Analytics for Everyone
Loading...
Date
2018-05-23
Authors
El Gebaly, Kareem
Advisor
Lin, Jimmy
Aboulnaga, Ashraf
Golab, Lukasz
Aboulnaga, Ashraf
Golab, Lukasz
Journal Title
Journal ISSN
Volume Title
Publisher
University of Waterloo
Abstract
Analyzing relational data typically involves tasks that facilitate gaining familiarity or insights
and coming up with findings or conclusions based on the data. This process is usually practiced
by data experts, such as data scientists, who share their output with a potentially less expert
audience (everyone). Our goal is to enable everyone to participate in analyzing data rather than
passively consuming its outputs (analytics democratization). With today’s increasing availability
of data (data democratization) on the internet (web) combined with already widespread personal
computing capabilities such a goal is becoming more attainable. With the recent increase of
public data, i.e., Open Data, users without a technical background are keener than ever to analyze
new data sets that are relevant to wide sectors of society. An important example of Open Data is
the data released by governments all over the world, i.e., Open Government.
This dissertation focuses on two main challenges that would face data exploration scenarios
such as exploring open data found over the web. First, the infrastructure necessary for interactive
data exploration is costly and hard to manage, especially by users who do not have technical
knowledge. Second, the target users need guidance through the data exploration since there are
too many starting points.
To eliminate challenges related to managing infrastructure, we propose an in-browser SQL
engine (serverless), i.e., a portable database, which we call Afterburner. Afterburner achieves
comparable performance to native SQL engines given the same resources on modestly sized data
sets. Afterburner uses code generation techniques that target an optimization-amenable subset
of JavaScript and employs typed arrays for its columnar-based in-memory storage. In addition,
for databases that are too large for the browser, we propose a hybrid architecture to accelerate
the performance of data exploration tasks: a one-time SQL query that runs at the backend and
SQL queries running in the browser as per user’s interactions. Based on a simple hint by the
user, Afterburner automatically splits queries into two parts: a backend query that generates a
materialized view that is shipped to the browser, and a frontend query per subsequent interaction
occur locally against this view. Optimizing queries using local materialized views inside the
browser accelerates query latency without adding any complexity to the backend or the frontend.

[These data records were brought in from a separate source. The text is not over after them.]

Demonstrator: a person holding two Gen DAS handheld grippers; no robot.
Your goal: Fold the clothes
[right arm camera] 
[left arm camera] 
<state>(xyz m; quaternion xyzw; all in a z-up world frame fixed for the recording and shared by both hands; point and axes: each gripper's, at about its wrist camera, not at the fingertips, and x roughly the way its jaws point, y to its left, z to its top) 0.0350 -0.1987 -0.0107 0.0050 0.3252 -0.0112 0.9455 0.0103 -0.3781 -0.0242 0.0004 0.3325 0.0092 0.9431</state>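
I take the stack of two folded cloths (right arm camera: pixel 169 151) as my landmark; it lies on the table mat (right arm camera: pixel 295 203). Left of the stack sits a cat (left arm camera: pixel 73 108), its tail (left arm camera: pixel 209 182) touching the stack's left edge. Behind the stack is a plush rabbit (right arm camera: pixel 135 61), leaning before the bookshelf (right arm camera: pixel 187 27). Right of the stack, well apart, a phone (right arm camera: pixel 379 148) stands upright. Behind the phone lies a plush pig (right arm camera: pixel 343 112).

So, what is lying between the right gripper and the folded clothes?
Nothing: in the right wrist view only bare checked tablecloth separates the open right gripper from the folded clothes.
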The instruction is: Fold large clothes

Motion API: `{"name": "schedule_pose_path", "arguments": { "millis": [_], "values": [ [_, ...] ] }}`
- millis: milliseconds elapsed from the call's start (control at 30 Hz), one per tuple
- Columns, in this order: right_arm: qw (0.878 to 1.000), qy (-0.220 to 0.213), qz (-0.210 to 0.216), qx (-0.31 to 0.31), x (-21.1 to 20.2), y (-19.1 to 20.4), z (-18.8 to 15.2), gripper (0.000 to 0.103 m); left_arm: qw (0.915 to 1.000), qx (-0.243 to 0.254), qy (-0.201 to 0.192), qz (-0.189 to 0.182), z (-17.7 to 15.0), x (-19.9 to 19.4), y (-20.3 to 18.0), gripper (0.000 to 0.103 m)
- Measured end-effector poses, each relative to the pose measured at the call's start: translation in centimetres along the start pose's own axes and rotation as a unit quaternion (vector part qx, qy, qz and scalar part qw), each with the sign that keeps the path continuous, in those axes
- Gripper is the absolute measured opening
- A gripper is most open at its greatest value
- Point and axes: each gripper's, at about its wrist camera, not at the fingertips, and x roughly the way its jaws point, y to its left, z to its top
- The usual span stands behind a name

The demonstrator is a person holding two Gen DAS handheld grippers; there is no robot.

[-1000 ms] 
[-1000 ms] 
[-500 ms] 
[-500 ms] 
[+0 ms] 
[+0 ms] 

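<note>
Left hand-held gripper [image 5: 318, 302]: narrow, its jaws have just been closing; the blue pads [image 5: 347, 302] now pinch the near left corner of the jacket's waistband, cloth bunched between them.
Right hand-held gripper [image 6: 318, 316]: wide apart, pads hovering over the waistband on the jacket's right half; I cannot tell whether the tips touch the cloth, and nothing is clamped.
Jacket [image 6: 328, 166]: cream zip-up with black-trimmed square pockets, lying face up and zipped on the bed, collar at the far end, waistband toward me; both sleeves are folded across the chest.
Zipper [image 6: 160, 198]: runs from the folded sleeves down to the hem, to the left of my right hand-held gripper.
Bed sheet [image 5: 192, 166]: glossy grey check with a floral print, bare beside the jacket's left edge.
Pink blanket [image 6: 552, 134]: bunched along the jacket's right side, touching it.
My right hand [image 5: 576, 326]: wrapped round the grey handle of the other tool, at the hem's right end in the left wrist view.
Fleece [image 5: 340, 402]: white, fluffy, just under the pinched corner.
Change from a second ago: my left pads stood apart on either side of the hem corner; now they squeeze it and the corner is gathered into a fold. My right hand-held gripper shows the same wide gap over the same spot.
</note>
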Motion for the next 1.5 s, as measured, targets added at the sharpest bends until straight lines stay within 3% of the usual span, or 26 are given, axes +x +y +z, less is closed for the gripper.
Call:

One common theme among many data exploration tasks revolves around navigating the many
different ways to group the data, i.e., exploring the data cube. Thus, to guide the user through data
exploration, we apply an information-theoretic technique that picks the most informative parts
from the entire data cube of a relational table, which is called Explanation Tables. We evaluate the
efficiency and effectiveness of a sampling-based technique for generating explanation tables that
achieves comparable quality to an exhaustive technique that considers the entire data cube, with
a significant reduction in the run time. In addition, we introduce optimizations to explanation
tables to fit the modest resources available in the browser without any external dependencies.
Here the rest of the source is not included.